• **What to produce**
Please give the data below again in full, exactly as it stands.

■ ■ ■ ■

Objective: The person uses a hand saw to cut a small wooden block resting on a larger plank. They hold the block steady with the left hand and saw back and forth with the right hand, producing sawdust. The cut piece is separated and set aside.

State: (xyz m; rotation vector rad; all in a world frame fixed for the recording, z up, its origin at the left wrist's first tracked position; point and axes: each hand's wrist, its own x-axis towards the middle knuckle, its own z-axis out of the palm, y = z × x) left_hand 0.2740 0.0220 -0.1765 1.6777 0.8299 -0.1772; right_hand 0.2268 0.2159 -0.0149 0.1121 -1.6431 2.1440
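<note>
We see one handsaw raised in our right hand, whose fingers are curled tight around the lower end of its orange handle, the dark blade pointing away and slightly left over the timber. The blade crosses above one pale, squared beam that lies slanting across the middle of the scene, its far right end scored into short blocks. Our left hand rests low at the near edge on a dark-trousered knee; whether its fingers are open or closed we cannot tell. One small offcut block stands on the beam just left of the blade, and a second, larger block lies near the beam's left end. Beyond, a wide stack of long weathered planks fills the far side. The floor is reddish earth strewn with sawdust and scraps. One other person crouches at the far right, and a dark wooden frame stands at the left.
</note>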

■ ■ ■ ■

• **Response box**
Objective: The person uses a hand saw to cut a small wooden block resting on a larger plank. They hold the block steady with the left hand and saw back and forth with the right hand, producing sawdust. The cut piece is separated and set aside.

State: (xyz m; rotation vector rad; all in a world frame fixed for the recording, z up, its origin at the left wrist's first tracked position; point and axes: each hand's wrist, its own x-axis towards the middle knuckle, its own z-axis out of the palm, y = z × x) left_hand 0.2740 0.0220 -0.1765 1.6777 0.8299 -0.1772; right_hand 0.2268 0.2159 -0.0149 0.1121 -1.6431 2.1440
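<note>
We see one handsaw raised in our right hand, whose fingers are curled tight around the lower end of its orange handle, the dark blade pointing away and slightly left over the timber. The blade crosses above one pale, squared beam that lies slanting across the middle of the scene, its far right end scored into short blocks. Our left hand rests low at the near edge on a dark-trousered knee; whether its fingers are open or closed we cannot tell. One small offcut block stands on the beam just left of the blade, and a second, larger block lies near the beam's left end. Beyond, a wide stack of long weathered planks fills the far side. The floor is reddish earth strewn with sawdust and scraps. One other person crouches at the far right, and a dark wooden frame stands at the left.
</note>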

At this stage, the exercise is finished.